I very much doubt that unrolling this loop has any performance gain.
IIRC you can get a loop with just two 'memory read' and 'adcq' instructions
in it to execute a 'adcq' every clock.
It ought to be possible to do the same even with the extra 'memory write'.
(You can execute a '2 clock loop', but not a '1 clock loop'.)
Whatever you do the 'loop control' instruction are independent of the copy
and adcq ones and will run in parallel.
For the fastest loop, change the memory accesses to be negative
offsets from the end of the buffer.
Indeed, I think the Intel cpu (I've not done any tests on amd ones)
end up queuing up the adcq and writes (from many loop iterations)
waiting for the reads to complete.
But is this function even worth having at all?
The fast checksum routing does 1.5 to 2 'adcq' per clock.
On modern cpu 'rep movsb' will (usually) copy memory at (IIRC) 32
bytes/clock (IIRC 64 on intel if the destination is aligned).
Put together than is faster than the 1 adcq per clock maximum
of the 'copy and checksum' loop.
The only issue will be buffers over 2k which are likely to generate
extra reads into a 4k L1 data cache.
But it is worse than that.
This code (or something very similar) gets used to checksum data
during copy_to/from_user for sockets.
This goes back a long way and I suspect the 'killer ap' was nfsd
running over UDP (with 8k+ UDP datagrams).

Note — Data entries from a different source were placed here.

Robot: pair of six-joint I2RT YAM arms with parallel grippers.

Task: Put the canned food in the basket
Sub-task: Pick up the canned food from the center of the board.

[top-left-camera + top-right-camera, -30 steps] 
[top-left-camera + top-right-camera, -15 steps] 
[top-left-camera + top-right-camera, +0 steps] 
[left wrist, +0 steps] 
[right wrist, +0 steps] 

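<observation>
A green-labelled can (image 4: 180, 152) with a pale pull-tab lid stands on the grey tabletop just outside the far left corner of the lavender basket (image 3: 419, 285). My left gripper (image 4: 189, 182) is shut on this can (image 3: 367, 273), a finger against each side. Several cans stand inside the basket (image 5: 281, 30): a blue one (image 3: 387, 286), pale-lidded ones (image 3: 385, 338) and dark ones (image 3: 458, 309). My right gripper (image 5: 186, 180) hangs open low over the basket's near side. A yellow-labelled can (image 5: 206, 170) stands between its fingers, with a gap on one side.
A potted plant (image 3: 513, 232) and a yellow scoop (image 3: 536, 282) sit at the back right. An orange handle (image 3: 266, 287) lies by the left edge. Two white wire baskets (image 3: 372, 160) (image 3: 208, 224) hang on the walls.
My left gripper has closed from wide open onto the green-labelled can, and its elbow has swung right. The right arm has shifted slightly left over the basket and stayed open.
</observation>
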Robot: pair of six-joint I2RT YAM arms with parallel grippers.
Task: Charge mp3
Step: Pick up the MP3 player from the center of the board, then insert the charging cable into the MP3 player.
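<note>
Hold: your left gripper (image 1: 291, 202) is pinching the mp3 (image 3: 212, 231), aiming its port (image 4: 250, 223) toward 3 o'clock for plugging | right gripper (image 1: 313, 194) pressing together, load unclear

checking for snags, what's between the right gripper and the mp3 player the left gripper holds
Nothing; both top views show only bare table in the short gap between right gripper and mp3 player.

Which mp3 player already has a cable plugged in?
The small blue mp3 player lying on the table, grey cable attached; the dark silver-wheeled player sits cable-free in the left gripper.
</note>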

Modern NICs all (well all anyone cares about) to IP checksum offload.
So you don't need to checksum on send() - I'm sure that is still
enabled even though you pretty much never want it.
The checksum on recv() can only happen for UDP, but massively
complicates the code paths and will normally not be needed.
David
>
> Signed-off-by: Chang S. Bae <chang.seok.bae@intel.com>
> ---
> Caveat: This is primarily an illustrative example. I have not fully
> audited all call sites or large-buffer use cases (yet). The goal is to
> demonstrate the potential of the extended register set.
> ---
> arch/x86/Kconfig | 6 +++
> arch/x86/Kconfig.assembler | 6 +++
> arch/x86/include/asm/checksum_64.h | 24 +++++++++++-
> arch/x86/lib/csum-copy_64.S | 59 ++++++++++++++++++++++++++++--
> 4 files changed, 90 insertions(+), 5 deletions(-)
>
> diff --git a/arch/x86/Kconfig b/arch/x86/Kconfig
> index fa3b616af03a..e6d969376bf2 100644
> --- a/arch/x86/Kconfig
> +++ b/arch/x86/Kconfig
> @@ -1890,6 +1890,12 @@ config X86_USER_SHADOW_STACK
>
> If unsure, say N.
>
> +config X86_APX
> + bool "In-kernel APX use"
> + depends on AS_APX
> + help
> + Experimental: enable in-kernel use of APX
> +
> config INTEL_TDX_HOST
> bool "Intel Trust Domain Extensions (TDX) host support"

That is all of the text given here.